* Task: Retrieve all lines below that have the string "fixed".

Provided data: Begin

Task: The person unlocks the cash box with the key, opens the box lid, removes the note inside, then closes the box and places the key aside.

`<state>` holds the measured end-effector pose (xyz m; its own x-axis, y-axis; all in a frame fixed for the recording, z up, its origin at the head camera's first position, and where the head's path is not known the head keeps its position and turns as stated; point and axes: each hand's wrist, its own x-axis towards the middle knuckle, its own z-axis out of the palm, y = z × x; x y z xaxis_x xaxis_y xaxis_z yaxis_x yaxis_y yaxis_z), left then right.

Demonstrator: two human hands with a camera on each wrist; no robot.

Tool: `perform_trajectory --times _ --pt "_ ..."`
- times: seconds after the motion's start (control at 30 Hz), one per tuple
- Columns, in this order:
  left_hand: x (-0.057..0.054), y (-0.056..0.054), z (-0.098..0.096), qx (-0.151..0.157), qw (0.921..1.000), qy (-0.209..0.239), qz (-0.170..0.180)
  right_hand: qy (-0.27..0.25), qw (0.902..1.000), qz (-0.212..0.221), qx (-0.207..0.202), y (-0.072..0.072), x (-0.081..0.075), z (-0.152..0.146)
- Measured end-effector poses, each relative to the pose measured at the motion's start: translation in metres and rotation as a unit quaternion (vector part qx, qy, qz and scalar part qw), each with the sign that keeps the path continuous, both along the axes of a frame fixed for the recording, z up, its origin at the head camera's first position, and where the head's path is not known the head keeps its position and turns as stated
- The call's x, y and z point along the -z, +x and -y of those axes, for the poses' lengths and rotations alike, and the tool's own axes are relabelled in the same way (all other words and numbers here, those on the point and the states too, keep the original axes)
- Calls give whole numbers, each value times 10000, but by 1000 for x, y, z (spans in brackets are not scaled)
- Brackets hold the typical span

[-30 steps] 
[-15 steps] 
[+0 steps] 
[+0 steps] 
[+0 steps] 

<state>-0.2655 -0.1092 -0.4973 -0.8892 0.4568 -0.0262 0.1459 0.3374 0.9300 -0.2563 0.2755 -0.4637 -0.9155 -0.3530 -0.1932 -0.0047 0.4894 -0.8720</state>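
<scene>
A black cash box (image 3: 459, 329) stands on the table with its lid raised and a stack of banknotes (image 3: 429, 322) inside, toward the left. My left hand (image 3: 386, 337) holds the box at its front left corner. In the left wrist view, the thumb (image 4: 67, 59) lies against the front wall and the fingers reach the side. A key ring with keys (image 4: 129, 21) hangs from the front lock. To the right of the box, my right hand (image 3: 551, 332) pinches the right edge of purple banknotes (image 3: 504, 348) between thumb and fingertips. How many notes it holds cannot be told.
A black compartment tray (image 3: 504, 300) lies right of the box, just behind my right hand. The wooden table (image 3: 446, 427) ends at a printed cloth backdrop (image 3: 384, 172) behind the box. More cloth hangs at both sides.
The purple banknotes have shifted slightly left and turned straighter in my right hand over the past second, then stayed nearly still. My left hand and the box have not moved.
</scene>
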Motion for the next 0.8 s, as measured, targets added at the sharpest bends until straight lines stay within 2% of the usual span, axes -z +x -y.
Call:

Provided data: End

* Reply to the exercise:
`<state>` holds the measured end-effector pose (xyz m; its own x-axis, y-axis; all in a frame fixed for the recording, z up, its origin at the head camera's first position, and where the head's path is not known the head keeps its position and turns as stated; point and axes: each hand's wrist, its own x-axis towards the middle knuckle, its own z-axis out of the palm, y = z × x; x y z xaxis_x xaxis_y xaxis_z yaxis_x yaxis_y yaxis_z), left then right.
- Measured end-effector poses, each relative to the pose measured at the motion's start: translation in metres and rotation as a unit quaternion (vector part qx, qy, qz and scalar part qw), each with the sign that keeps the path continuous, both along the axes of a frame fixed for the recording, z up, its origin at the head camera's first position, and where the head's path is not known the head keeps its position and turns as stated

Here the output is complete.